- [TASK DETAILS] With the images removed, repeat the data below exactly.

━━ DATA PROVIDED ━━

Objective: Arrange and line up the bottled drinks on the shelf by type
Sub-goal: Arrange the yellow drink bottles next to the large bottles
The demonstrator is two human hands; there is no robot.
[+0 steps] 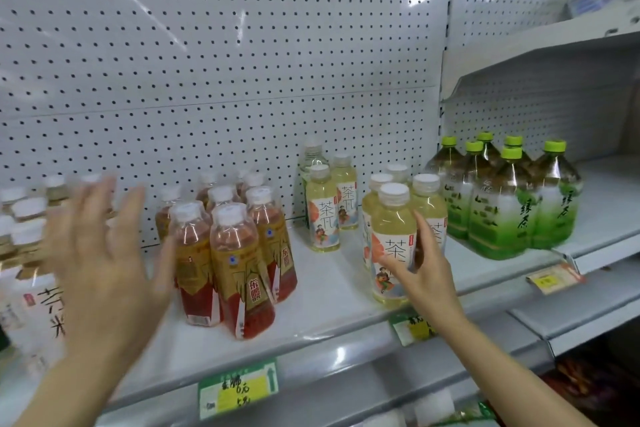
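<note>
Right now the right hand (420, 274) wraps the front pale yellow tea bottle (393, 246), thumb across the label and fingers curled round its far side, which hides them. That bottle stands upright at the front of the white shelf (332, 291), touching three like bottles (429, 208) just behind the hand. The right forearm reaches up from the lower right corner, wrist bent slightly inward.

The left hand (104, 253) hangs open in the air, fingers spread and straight, palm turned toward the shelf, holding nothing; it is blurred, so its edges are hard to place. Just right of it stands a cluster of red tea bottles (235, 253) with gold labels. Behind and left of it, white-capped bottles (24, 215) are partly covered by the hand and cut off by the frame edge. Between the two hands, further back, three more pale bottles (323, 204) stand. Beyond the right hand sit green-capped bottles (505, 198).
</note>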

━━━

- [RESULT OF THIS EXERCISE]
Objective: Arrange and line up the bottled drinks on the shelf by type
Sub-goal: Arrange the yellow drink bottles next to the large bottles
The demonstrator is two human hands; there is no robot.
[+0 steps] 
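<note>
Right now the right hand (420, 274) wraps the front pale yellow tea bottle (393, 246), thumb across the label and fingers curled round its far side, which hides them. That bottle stands upright at the front of the white shelf (332, 291), touching three like bottles (429, 208) just behind the hand. The right forearm reaches up from the lower right corner, wrist bent slightly inward.

The left hand (104, 253) hangs open in the air, fingers spread and straight, palm turned toward the shelf, holding nothing; it is blurred, so its edges are hard to place. Just right of it stands a cluster of red tea bottles (235, 253) with gold labels. Behind and left of it, white-capped bottles (24, 215) are partly covered by the hand and cut off by the frame edge. Between the two hands, further back, three more pale bottles (323, 204) stand. Beyond the right hand sit green-capped bottles (505, 198).
</note>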

The answer to this exercise has been fully stated.